In how many lines of the listing below does "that" appear? Give only the figure.

*** Opening of DATA BELOW ***

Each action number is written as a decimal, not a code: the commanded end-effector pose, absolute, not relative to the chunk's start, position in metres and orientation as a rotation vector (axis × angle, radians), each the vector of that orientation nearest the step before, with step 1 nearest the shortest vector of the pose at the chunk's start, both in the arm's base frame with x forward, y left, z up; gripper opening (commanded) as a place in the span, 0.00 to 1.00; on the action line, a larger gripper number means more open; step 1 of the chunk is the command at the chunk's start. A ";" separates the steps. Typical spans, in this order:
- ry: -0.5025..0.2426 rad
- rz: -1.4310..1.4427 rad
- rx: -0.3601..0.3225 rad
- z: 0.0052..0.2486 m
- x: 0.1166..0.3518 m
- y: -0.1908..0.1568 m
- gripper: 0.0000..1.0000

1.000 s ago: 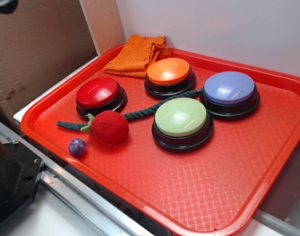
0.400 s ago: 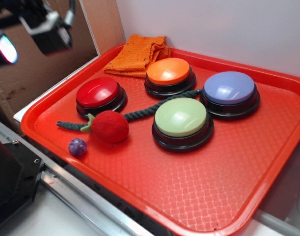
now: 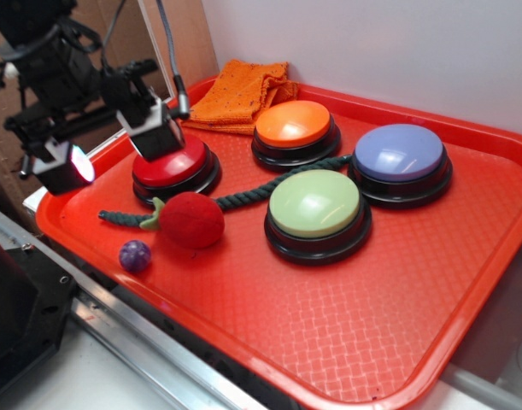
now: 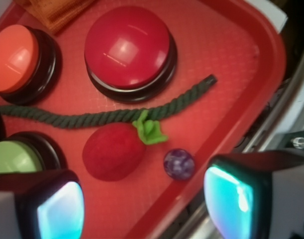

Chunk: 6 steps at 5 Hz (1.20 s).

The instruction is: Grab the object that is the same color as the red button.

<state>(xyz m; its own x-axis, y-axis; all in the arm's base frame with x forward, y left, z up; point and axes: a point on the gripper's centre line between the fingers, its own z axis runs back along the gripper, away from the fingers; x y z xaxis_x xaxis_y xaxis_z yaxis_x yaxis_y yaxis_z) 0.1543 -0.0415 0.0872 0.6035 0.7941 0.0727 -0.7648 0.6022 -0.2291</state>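
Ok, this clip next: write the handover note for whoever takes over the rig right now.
Tool: open, holding nothing, hanging above the tray's left end, over the red button.
Red plush ball: on the tray, threaded on the dark green rope, just in front of the red button, with the small purple ball beside its green leaf tip.
Done: nothing grasped; the plush ball is untouched.
Left: centre the tool over the plush ball, descend, close on it and lift. Avoid the purple ball and the button dome.
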 end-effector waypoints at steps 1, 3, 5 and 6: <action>-0.144 0.967 -0.174 0.037 0.194 -0.050 1.00; -0.120 0.957 -0.182 0.022 0.206 -0.054 1.00; -0.151 0.966 -0.184 0.029 0.199 -0.056 0.00; -0.164 0.867 -0.131 0.052 0.196 -0.051 0.00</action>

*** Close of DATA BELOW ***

_ANSWER BOX_
2